Il reprend peu à peu contact avec la réalité et parvient à ramper pitoyablement sur quelques mètres pour atteindre le tronc d'un imposant arbre fruitier dégageant un odeur sucrée qui, désormais, donne la nausée au pauvre garçon malmené.
Bien, que faire maintenant ? Vu son état, il ne peut décemment pas reprendre la route... pourtant, s'éloigner de la Corne d'Abondance, dos à la montagne, constitue sa meilleure chance de s'en tirer. Alors quoi ? Il lui faut de l'eau et de quoi panser ses plaies...
Il pose son sac à ses côtés et inspecte son bras dont la chair a sauvagement été attaquée par les écureuils. Il manque de tourner de l'œil en constatant à quel point sa peau est amochée. Non seulement une profonde portion de chair a été arrachée mais d'imposants œdèmes de pus commencent à se développer autour de la blessure, signe d'une infection plutôt sérieuse. Il tâte avec précaution son cou et constate que l'état n'est pas meilleur.
Il sent soudain toute motivation, tout espoir quitter son corps et un goût amer de défaite et de peur intense envahit son corps et le paralyse. Le même effroi qu'il a ressenti dans le train, en prenant conscience que sa mort est proche. Et dire qu'un moment, il a pensé qu'il avait ses chances... et Darren paraissait confiant. Seulement voilà, ni son mentor, ni lui-même ne soupçonnaient à ce moment-là la dangerosité de l'arène dans laquelle les tributs allaient être plongés...

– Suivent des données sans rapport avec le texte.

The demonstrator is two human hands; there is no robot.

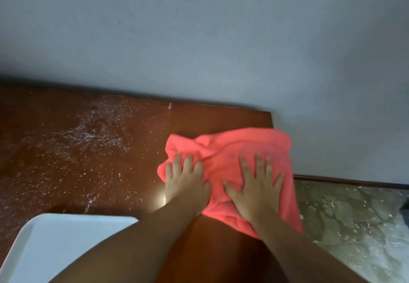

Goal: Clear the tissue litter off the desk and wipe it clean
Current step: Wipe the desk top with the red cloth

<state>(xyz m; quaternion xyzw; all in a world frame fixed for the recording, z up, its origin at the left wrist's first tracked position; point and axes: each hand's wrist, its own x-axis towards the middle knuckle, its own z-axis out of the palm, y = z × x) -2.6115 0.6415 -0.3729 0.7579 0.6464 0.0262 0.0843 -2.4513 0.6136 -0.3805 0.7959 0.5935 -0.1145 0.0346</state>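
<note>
I see both hands lying flat on the pink cloth (232, 147), fingers straight, gripping nothing. The right hand (256, 188) presses the cloth's middle with its fingers spread. The left hand (187, 182) presses the cloth's left edge, fingers close together, its heel on bare wood just off the cloth. The cloth is rumpled and lies on the brown desk (221, 117), its right side hanging past the desk's edge. Left of the cloth, white tissue crumbs (95, 132) are scattered thickly over the wood. A white tray (55, 238) sits nearer to me than the cloth, to its left. Behind the cloth rises a grey wall (199, 28); right of it lies patterned floor (354, 216).
</note>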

Une caméra est-elle braquée sur lui à cet instant ? Attendant avec fébrilité qu'un quelconque ennemi vienne l'achever ? Il ne se sent pas même capable de s'emparer de son couteau pour se battre... ses blessures à vif le font tant souffrir.

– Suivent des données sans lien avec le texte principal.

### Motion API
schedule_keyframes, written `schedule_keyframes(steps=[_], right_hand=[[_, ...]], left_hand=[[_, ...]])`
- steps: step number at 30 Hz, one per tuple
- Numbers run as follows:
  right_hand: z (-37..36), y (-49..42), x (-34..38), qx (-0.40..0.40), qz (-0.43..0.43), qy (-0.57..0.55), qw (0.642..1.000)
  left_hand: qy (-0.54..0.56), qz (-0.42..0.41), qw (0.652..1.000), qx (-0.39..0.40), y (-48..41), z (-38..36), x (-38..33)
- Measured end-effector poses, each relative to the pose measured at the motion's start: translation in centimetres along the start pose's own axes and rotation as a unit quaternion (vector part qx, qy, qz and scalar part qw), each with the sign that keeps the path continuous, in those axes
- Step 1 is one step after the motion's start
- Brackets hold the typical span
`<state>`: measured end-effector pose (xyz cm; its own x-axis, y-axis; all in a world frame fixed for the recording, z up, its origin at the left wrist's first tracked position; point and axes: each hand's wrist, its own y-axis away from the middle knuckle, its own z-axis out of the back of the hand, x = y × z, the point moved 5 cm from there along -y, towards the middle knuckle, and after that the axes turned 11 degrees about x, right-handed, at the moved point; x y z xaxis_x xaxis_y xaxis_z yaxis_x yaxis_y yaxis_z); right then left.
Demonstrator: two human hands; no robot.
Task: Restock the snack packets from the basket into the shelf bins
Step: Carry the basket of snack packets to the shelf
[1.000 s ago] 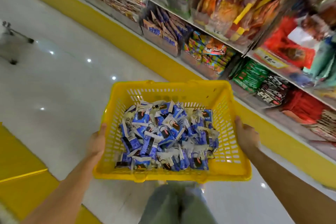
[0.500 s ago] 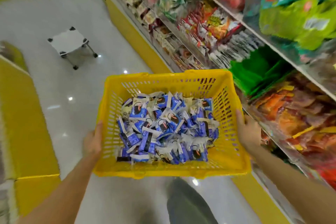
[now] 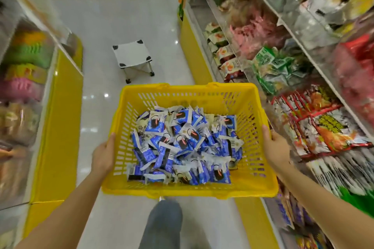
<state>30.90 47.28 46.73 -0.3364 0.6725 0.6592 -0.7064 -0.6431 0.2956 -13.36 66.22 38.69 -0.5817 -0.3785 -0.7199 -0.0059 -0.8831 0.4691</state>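
The basket [image 3: 182, 95] is showing bright yellow, its walls patterned with slots. The packets [image 3: 183, 144] are showing blue and white with dark round prints. The far stool [image 3: 131, 56] is showing white with black corners. The left plinth [image 3: 58, 127] is showing yellow.

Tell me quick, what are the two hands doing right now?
Left hand: grips the left side of the basket, thumb over the rim.
Right hand: grips the basket's right side, thumb over the rim.
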Motion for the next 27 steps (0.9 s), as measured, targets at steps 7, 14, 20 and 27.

Ses yeux se posent sur son sac, qu'il regarde longuement d'un air perdu. Ce gros sac pour lequel il s'est battu à la Corne d'Abondance ne lui aura pas permis de survivre plus longtemps que d'autres. Sa gourde vide lui aura fait de l'œil sans lui servir outre mesure. Sa couverture thermique fourrée rapidement dans la poche centrale aura au moins eu le mérite de le tenir au chaud une nuit durant. Quant à la crème puante...
La crème ! Et s'il s'agit d'une crème médicale ? Qui peut, à défaut de complètement guérir ses plaies, apaiser la douleur ? Ou alors, est-il possible que ce soit une crème hydratante ? Une brève onction pour hydrater sa peau, ses muscles ? Un fin stratagème pour départager les candidats qui trouveraient l'utilité de celle-ci !

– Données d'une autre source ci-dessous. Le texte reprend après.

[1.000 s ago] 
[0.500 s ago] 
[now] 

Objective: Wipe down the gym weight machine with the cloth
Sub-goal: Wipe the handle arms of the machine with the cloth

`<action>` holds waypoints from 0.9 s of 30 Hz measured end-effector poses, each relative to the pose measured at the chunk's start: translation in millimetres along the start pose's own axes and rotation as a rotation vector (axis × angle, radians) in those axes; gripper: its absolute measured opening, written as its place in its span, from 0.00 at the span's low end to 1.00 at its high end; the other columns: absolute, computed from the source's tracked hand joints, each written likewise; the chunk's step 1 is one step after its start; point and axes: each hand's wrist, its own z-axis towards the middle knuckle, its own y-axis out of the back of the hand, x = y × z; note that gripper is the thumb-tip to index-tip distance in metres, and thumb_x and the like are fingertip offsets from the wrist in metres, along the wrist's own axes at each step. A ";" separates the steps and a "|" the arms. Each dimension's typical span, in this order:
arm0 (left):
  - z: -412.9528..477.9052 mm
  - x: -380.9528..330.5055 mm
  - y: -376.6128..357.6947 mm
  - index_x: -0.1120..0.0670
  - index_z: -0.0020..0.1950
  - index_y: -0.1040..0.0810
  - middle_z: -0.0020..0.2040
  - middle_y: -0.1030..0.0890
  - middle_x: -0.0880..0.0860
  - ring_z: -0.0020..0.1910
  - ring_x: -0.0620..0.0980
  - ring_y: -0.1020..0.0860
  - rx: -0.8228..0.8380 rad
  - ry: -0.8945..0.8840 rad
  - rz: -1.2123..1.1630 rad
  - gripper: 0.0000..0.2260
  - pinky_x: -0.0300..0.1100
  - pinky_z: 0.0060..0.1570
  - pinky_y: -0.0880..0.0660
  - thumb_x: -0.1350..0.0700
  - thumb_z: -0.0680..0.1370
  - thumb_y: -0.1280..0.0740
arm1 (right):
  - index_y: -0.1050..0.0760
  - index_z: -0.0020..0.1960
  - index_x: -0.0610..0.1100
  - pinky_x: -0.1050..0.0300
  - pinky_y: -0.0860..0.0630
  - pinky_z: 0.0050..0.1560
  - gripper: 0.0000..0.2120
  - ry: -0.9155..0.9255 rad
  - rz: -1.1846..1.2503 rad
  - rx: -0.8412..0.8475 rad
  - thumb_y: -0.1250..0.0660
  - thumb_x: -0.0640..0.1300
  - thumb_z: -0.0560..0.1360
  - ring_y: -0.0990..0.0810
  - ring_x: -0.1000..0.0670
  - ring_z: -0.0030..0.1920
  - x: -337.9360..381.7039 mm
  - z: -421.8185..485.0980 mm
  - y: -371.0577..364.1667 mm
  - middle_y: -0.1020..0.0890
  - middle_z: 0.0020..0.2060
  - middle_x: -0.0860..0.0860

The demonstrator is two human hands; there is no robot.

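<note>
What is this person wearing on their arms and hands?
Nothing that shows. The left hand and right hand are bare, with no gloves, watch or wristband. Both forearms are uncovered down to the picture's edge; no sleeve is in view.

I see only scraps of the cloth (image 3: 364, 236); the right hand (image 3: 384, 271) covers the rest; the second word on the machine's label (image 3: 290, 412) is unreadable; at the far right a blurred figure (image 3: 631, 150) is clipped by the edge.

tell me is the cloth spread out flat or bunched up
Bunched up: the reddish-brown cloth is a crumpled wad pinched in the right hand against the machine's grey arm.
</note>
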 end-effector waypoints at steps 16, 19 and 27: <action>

D'une main tremblante, il ouvre son sac pour s'emparer du pot lorsque quelque chose tombe dans l'herbe près de lui. Il se fige, plisse les yeux dans la direction du bruit mais ne distingue rien. Il s'apprête à repartir à la recherche de sa sainte crème lorsqu'à nouveau, il entend un bruissement à sa droite. Il se redresse cette fois-ci, aux aguets. Nouveau bruit à gauche, à droite, devant... un bruit familier. Comme un...
Ploc, ploc, ploc.
Haymitch sent son estomac bondir en comprenant qu'une fine pluie est en train de tomber dans l'arène.